"Claude or GPT" is still the first question every team building on an LLM API asks, and the answer usually arrives as vibes. Here are the numbers instead. I maintain a catalog of model prices and lifecycles, so this is the current frontier-flagship comparison, pulled from each provider's own pricing page.
The two flagships, side by side
| Claude Opus 4.8 (Anthropic) | GPT-5.5 (OpenAI) | |
|---|---|---|
| Input / 1M tokens | $5.00 | $5.00 |
| Output / 1M tokens | $25.00 | $30.00 |
| Cached input / 1M | $0.50 | $0.50 |
| Context window | 1,000,000 | 1,050,000 |
| Status | GA | GA |
The input price and the cached-input price are identical ($5.00 and $0.50). The context windows are effectively tied at ~1M tokens. The one number that differs is output: GPT-5.5 charges 20% more ($30 vs $25 per 1M).

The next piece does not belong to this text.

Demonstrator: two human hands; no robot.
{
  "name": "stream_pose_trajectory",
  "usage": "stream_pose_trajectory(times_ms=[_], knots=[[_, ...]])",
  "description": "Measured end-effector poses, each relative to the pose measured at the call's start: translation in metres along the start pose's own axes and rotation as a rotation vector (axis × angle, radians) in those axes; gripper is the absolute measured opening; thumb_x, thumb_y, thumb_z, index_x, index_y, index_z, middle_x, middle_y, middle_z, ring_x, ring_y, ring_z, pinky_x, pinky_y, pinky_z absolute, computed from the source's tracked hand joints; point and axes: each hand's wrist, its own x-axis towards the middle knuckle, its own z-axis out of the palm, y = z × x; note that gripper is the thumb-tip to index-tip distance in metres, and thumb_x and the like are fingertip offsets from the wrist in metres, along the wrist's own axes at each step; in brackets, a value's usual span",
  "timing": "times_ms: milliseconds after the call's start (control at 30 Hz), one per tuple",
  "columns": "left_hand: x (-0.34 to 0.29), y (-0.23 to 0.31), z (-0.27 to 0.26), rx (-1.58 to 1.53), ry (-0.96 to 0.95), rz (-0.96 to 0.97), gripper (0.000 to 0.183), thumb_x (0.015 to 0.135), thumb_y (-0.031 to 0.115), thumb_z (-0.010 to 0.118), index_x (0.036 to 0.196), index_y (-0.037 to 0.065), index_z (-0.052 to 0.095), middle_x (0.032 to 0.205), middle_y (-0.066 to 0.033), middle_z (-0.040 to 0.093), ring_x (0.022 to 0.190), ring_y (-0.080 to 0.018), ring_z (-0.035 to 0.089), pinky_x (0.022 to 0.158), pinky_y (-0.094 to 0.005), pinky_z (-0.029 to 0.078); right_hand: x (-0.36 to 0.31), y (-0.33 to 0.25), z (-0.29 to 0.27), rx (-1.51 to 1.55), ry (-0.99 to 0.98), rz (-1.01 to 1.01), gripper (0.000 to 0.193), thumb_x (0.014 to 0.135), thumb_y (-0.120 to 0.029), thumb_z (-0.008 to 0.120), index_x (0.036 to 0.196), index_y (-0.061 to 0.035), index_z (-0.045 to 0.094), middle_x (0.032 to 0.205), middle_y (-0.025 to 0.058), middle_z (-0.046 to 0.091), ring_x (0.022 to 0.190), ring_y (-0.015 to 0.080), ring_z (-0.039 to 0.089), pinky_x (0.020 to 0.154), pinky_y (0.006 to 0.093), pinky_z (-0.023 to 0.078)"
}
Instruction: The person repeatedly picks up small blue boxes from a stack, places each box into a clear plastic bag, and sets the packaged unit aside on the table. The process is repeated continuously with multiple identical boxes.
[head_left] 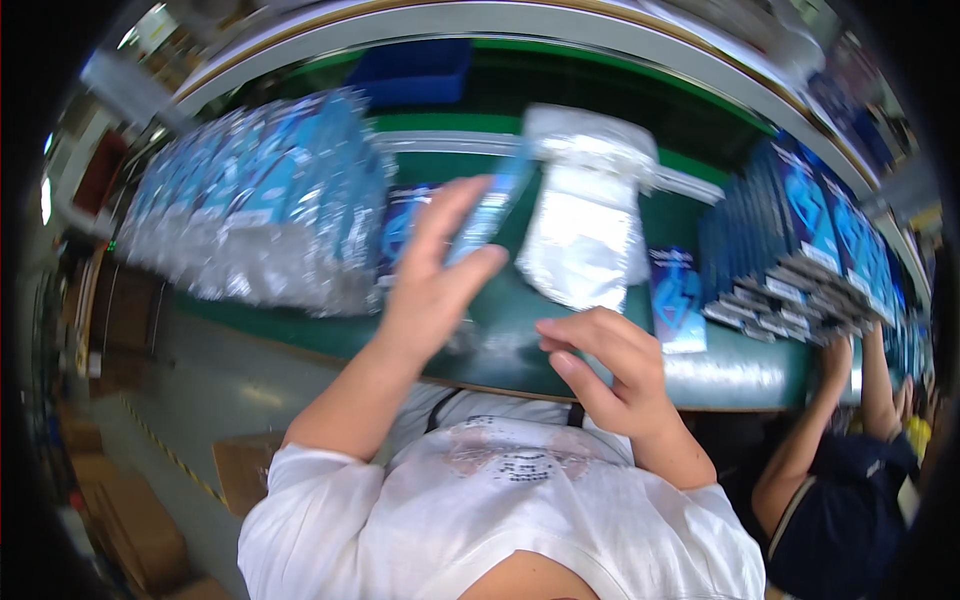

Where that 20% actually matters
Output-heavy vs input-heavy workloads land in different places, so a single "which is cheaper" verdict is wrong. Two concrete monthly examples:
Input-heavy (RAG / long-context Q&A) — say 10M input + 2M output:
- Claude Opus 4.8: (10 × $5) + (2 × $25) = $100/mo
- GPT-5.5: (10 × $5) + (2 × $30) = $110/mo
Output-heavy (agents / code generation) — say 2M input + 8M output:
- Claude Opus 4.8: (2 × $5) + (8 × $25) = $210/mo
- GPT-5.5: (2 × $5) + (8 × $30) = $250/mo
So they're within ~10% on retrieval-style traffic, but Claude is ~16% cheaper once your workload is dominated by generated tokens — which is exactly the shape of agentic coding and long-form generation. If you're input-heavy, it's close enough that other factors (tokenizer, tool-use reliability, latency) decide it.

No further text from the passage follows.